As the Alliance attacks on the Deep State have later on gained momentum, thousands of bank CEOs have resigned together with Pope Maledict in 2012 and 2013, and the years thereafter. This should have provided the necessary impetus for the Western population to rise up against their enemies from within.
Obviously, it’s not yet the end of the world for the Deep State because their people are still entertaining the idea that, somehow, economic miracles could still happen with their choices between Trump and Biden.
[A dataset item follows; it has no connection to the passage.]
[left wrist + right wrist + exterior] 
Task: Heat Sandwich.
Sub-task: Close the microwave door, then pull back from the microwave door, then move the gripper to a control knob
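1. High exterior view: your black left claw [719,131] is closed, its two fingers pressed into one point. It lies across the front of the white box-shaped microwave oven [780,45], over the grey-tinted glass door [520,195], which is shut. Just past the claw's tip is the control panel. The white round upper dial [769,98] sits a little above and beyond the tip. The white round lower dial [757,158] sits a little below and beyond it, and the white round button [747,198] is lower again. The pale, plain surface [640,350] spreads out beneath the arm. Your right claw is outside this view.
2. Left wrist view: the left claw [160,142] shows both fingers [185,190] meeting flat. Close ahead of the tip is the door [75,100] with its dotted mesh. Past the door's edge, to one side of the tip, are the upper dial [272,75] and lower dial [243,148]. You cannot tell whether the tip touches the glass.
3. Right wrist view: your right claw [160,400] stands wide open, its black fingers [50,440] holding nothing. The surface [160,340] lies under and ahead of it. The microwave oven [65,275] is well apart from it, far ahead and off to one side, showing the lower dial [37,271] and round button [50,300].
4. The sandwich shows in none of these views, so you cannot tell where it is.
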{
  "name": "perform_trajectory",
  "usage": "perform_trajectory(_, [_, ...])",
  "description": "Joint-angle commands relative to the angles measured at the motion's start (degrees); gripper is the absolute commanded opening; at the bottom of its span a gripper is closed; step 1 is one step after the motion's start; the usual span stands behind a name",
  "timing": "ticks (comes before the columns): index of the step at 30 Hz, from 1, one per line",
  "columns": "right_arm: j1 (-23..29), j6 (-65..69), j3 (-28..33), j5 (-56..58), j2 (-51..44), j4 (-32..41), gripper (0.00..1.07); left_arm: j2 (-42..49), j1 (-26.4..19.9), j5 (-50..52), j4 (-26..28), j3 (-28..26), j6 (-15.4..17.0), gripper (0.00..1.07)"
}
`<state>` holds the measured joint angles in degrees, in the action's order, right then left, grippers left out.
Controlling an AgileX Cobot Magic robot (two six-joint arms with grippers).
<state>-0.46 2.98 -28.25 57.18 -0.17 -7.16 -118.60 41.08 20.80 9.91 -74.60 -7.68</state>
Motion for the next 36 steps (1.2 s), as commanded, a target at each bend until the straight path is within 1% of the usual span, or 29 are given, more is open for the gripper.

Nevertheless, the Deep State’s undeniable panic from these threats to their power has led to the multiple releases of bioweapons that could easily be blamed on the Wuhan bioweapons lab. But we’ve already seen how the Zionists did the same false flag operations in New York and elsewhere on the globe, including the friendly attack on the USS Liberty that the US Congress is yet to acknowledge officially.
Nothing should surprise us anymore as to where these low budgeted attacks, e.g. crisis actors or bioweapons, will be coming from. But it surely pays to be ready all the time.
By all indications, the Deep State has already invoked its “Samson Option” as the ongoing lockdowns have already affected not just the global economy, but mostly their big corporate infrastructures, too.